W ramach dwudziestej pierwszej kolejki spotkań Orlen Ekstraligi Kobiet piłkarki przegrały na Bukowej z drużyną Śląska Wrocław 0:2 (0:0). Zespół prowadzi w tabeli ekstraklasy. W następnej kolejce zespół zmierzy się w Koninie z drużyną Medyka. Początek spotkania dwudziestego ósmego maja o godzinie 17:00. Będzie to ostatnie spotkanie w sezonie. Drużyna męska rozegrała w sobotę spotkanie z Puszczą Niepołomice, w którym zanotowano remis 2:2 (1:1). Prasówkę po tym meczu znajdziecie TUTAJ. Następny mecz zespół rozegra na wyjeździe z mierzącą w baraże Stalą Rzeszów, w sobotę 20 maja od godziny 20:00. Siatkarze zakończyli rozgrywki PlusLigi na jedenastej pozycji. Mistrzem Polski została drużyna Jastrzębskiego Węgla, srebrne medale zdobyła ekipa ZAKSA Kędzierzyn-Koźle. W rywalizacji o medale brązowe pomiędzy Resovią Rzeszów i Wartą Zawiercie jest stan 2:2, dzisiaj decydujący piąty mecz. Hokeiści mają przerwę pomiędzy sezonami, media piszą na temat ewentualnego odejścia z GieKSy przez Patryka Wajdę i zakończenia kariery przez Mateusza Rompkowskiego.

 

PIŁKA NOŻNA

kobiecyfutbol.pl – Niespodzianka w Katowicach, lider pokonany!

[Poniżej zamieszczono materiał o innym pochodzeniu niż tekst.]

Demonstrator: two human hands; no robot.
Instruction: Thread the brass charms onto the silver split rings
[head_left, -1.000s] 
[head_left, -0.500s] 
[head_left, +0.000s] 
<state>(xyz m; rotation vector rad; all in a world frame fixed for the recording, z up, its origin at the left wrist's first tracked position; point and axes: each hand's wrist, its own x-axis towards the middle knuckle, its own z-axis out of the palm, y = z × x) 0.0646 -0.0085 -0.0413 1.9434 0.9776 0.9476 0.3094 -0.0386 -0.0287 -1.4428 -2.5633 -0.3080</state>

GKS Katowice przegrał na własnym stadionie ze Śląskiem Wrocław 0: i przed ostatnią kolejką Orlen Ekstraligi jest liderem tabeli z taką samą liczbą punktów co TME SMS Łódź.

Po pierwszej połowie na tablicy wyników widniał bezbramkowy remis, a losy spotkania rozstrzygnęły się w drugiej części spotkania. Kluczową sytuacją dla losów spotkania była czerwona kartka dla Patrycji Kozarzewskiej, która boisko opuściła w 55. minucie. Przyjezdne wyszły na prowadzenie w 69. minucie po golu Kamili Czudeckiej, a w 82. minucie wynik podwyższyła Oliwia Związek.

W ostatniej kolejce GKS Katowice zmierzy się na wyjeździe z Medykiem Konin, a TME SMS Łódź podejmować będzie na własnym stadionie Górnika Łęczna.

 

dziennikzachodni.pl – Piłkarki GKS Katowice przegrały ze Śląskiem Wrocław i (jeszcze) nie zostały mistrzyniami Polski

Piłkarki GKS Katowice przegrały ze Śląskiem Wrocław i zmarnowały szansę na przypieczętowanie tytułu mistrzowskiego. Wszystko rozstrzygnie się więc dopiero w ostatniej kolejce, gdy katowiczanki zagrają z Medykiem w Koninie.

Zespół prowadzony przez Karolinę Koch blisko przypieczętowania mistrzostwa był już w sobotę. UKSSMS Łódź przegrywał w wyjazdowym meczu z Pogonią Szczecin, co oznaczało, że traci matematyczne szanse na dogonienie katowiczanek. Dwa gole strzelone przez Annę Rędzię w 59 i 63 minucie oznaczały jednak, że to GieKSa sama musi postawić kropkę nad i. Pierwszą piłką meczową na złoto było poniedziałkowe spotkanie na Bukowej ze Śląskiem Wrocław.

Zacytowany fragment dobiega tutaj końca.